_Task requirements_
This calls for a word-for-word copy of all the data, with each picture removed.

_Supplied data_
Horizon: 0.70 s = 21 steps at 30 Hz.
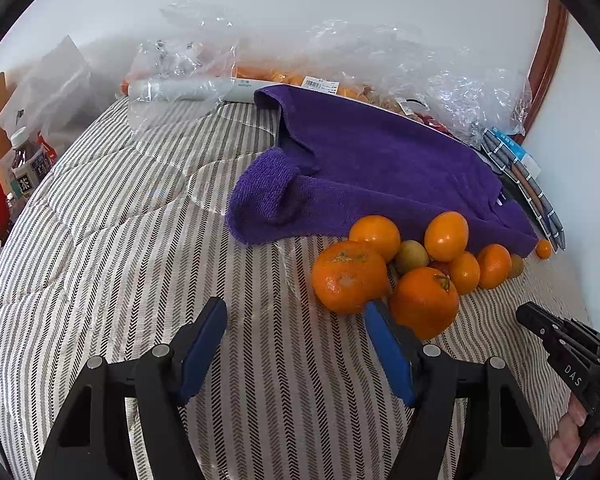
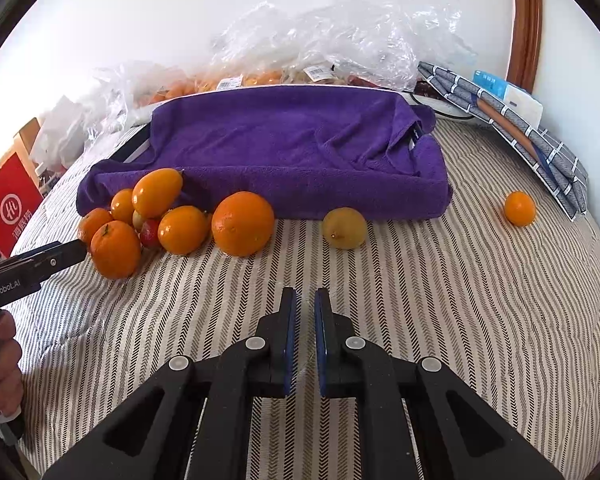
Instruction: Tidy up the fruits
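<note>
A pile of oranges (image 1: 350, 276) and smaller fruits lies on the striped bedcover in front of a purple towel (image 1: 364, 168). My left gripper (image 1: 296, 316) is open and empty, its right finger (image 1: 384, 344) touching or just beside the nearest orange (image 1: 424, 306). In the right wrist view the pile (image 2: 180, 228) is at left, with a big orange (image 2: 242, 222), a yellow-green fruit (image 2: 344, 227) alone in the middle and a small orange (image 2: 519, 208) at right. My right gripper (image 2: 305, 300) is nearly shut and empty, short of the fruit.
The towel (image 2: 300, 148) covers a box-like shape. Clear plastic bags of fruit (image 1: 300, 72) lie behind it by the wall. Folded checked cloth (image 2: 532, 140) lies at right. A bottle (image 1: 24, 160) and red bag (image 2: 12, 204) stand off the left edge.
</note>
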Each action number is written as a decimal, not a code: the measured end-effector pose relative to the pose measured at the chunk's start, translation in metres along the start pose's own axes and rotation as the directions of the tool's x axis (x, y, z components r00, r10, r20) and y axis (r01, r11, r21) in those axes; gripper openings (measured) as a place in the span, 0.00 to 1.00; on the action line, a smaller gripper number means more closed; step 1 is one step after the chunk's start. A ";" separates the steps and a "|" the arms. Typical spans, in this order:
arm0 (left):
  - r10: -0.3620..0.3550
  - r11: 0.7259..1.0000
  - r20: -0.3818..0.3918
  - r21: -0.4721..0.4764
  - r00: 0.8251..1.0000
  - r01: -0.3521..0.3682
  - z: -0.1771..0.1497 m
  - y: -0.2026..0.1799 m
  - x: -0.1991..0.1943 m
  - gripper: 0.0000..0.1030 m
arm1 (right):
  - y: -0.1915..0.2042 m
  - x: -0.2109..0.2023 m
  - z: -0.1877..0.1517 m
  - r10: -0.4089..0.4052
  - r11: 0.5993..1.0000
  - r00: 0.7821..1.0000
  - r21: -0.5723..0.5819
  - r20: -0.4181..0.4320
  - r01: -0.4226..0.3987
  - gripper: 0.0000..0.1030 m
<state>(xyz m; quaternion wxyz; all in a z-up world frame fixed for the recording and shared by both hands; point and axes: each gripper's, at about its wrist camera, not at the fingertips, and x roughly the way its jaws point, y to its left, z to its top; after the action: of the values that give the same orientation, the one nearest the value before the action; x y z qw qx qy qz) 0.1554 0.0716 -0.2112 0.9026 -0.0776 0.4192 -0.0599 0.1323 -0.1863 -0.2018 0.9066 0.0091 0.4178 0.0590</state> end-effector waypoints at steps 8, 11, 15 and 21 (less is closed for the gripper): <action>-0.074 0.997 0.014 -0.029 0.997 0.074 0.001 -0.004 0.002 0.28 | 0.001 0.002 0.000 0.008 1.000 1.000 0.000 0.001 -0.008 0.09; -0.078 0.996 0.012 -0.040 0.997 0.078 0.000 -0.003 0.001 0.21 | 0.000 0.002 -0.001 0.009 1.000 1.000 0.005 0.003 -0.009 0.09; -0.057 0.997 0.012 -0.045 0.998 0.058 -0.002 -0.001 -0.004 0.20 | -0.003 0.000 -0.002 0.012 1.000 1.000 0.015 0.010 -0.012 0.09; -0.040 0.996 -0.017 -0.079 0.999 0.039 -0.002 0.009 -0.004 0.20 | -0.008 -0.002 -0.004 0.013 1.000 1.000 0.025 0.019 -0.014 0.09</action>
<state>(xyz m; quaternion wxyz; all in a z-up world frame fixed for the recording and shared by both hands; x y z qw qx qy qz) 0.1514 0.0807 -0.2107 0.8937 -0.1206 0.4277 -0.0620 0.1287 -0.1942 -0.2031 0.9098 0.0241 0.4099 0.0598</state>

_Task answer_
Horizon: 0.70 s = 21 steps at 30 Hz.
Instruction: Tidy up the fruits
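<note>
A pile of oranges (image 1: 350, 276) and smaller fruits lies on the striped bedcover in front of a purple towel (image 1: 364, 168). My left gripper (image 1: 296, 316) is open and empty, its right finger (image 1: 384, 344) touching or just beside the nearest orange (image 1: 424, 306). In the right wrist view the pile (image 2: 180, 228) is at left, with a big orange (image 2: 242, 222), a yellow-green fruit (image 2: 344, 227) alone in the middle and a small orange (image 2: 519, 208) at right. My right gripper (image 2: 305, 300) is nearly shut and empty, short of the fruit.
The towel (image 2: 300, 148) covers a box-like shape. Clear plastic bags of fruit (image 1: 300, 72) lie behind it by the wall. Folded checked cloth (image 2: 532, 140) lies at right. A bottle (image 1: 24, 160) and red bag (image 2: 12, 204) stand off the left edge.
</note>
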Each action number is written as a decimal, not a code: the measured end-effector pose relative to the pose measured at the chunk's start, translation in metres along the start pose's own axes and rotation as the directions of the tool's x axis (x, y, z components r00, r10, r20) and y axis (r01, r11, r21) in those axes; gripper openings (measured) as a place in the span, 0.00 to 1.00; on the action line, a smaller gripper number means more closed; step 1 is one step after the chunk's start. A ";" separates the steps and a "|" the arms. Typical spans, in this order:
arm0 (left):
  - r10: -0.3620..0.3550
  - r11: 0.7259..1.0000
  - r20: -0.3818..0.3918
  - r21: -0.4721..0.4764
  - r00: 0.8251..1.0000
  - r01: -0.3521..0.3682
  - z: -0.1771..0.1497 m
  - y: -0.2026..0.1799 m
  - x: -0.1991..0.1943 m
  - gripper: 0.0000..0.1030 m
arm1 (right):
  - y: -0.1915..0.2042 m
  - x: -0.2109..0.2023 m
  - z: -0.1877..0.1517 m
  - r10: -0.4089..0.4052
  - r11: 0.5993..1.0000
  - r00: 0.7821..1.0000
  - r21: -0.5723..0.5819
  - r20: -0.4181..0.4320
  - r01: -0.4226..0.3987
  - gripper: 0.0000..0.1030 m
<state>(xyz m; quaternion wxyz; all in a z-up world frame fixed for the recording and shared by both hands; point and axes: each gripper's, at about its wrist camera, not at the fingertips, and x roughly the way its jaws point, y to its left, z to its top; after the action: of the values that give the same orientation, the one nearest the value before the action; x y z qw qx qy qz) 0.1554 0.0716 -0.2112 0.9026 -0.0776 0.4192 -0.0599 0.1323 -0.1863 -0.2018 0.9066 0.0091 0.4178 0.0590</state> end-effector waypoints at steps 8, 11, 15 and 21 (less is closed for the gripper): <action>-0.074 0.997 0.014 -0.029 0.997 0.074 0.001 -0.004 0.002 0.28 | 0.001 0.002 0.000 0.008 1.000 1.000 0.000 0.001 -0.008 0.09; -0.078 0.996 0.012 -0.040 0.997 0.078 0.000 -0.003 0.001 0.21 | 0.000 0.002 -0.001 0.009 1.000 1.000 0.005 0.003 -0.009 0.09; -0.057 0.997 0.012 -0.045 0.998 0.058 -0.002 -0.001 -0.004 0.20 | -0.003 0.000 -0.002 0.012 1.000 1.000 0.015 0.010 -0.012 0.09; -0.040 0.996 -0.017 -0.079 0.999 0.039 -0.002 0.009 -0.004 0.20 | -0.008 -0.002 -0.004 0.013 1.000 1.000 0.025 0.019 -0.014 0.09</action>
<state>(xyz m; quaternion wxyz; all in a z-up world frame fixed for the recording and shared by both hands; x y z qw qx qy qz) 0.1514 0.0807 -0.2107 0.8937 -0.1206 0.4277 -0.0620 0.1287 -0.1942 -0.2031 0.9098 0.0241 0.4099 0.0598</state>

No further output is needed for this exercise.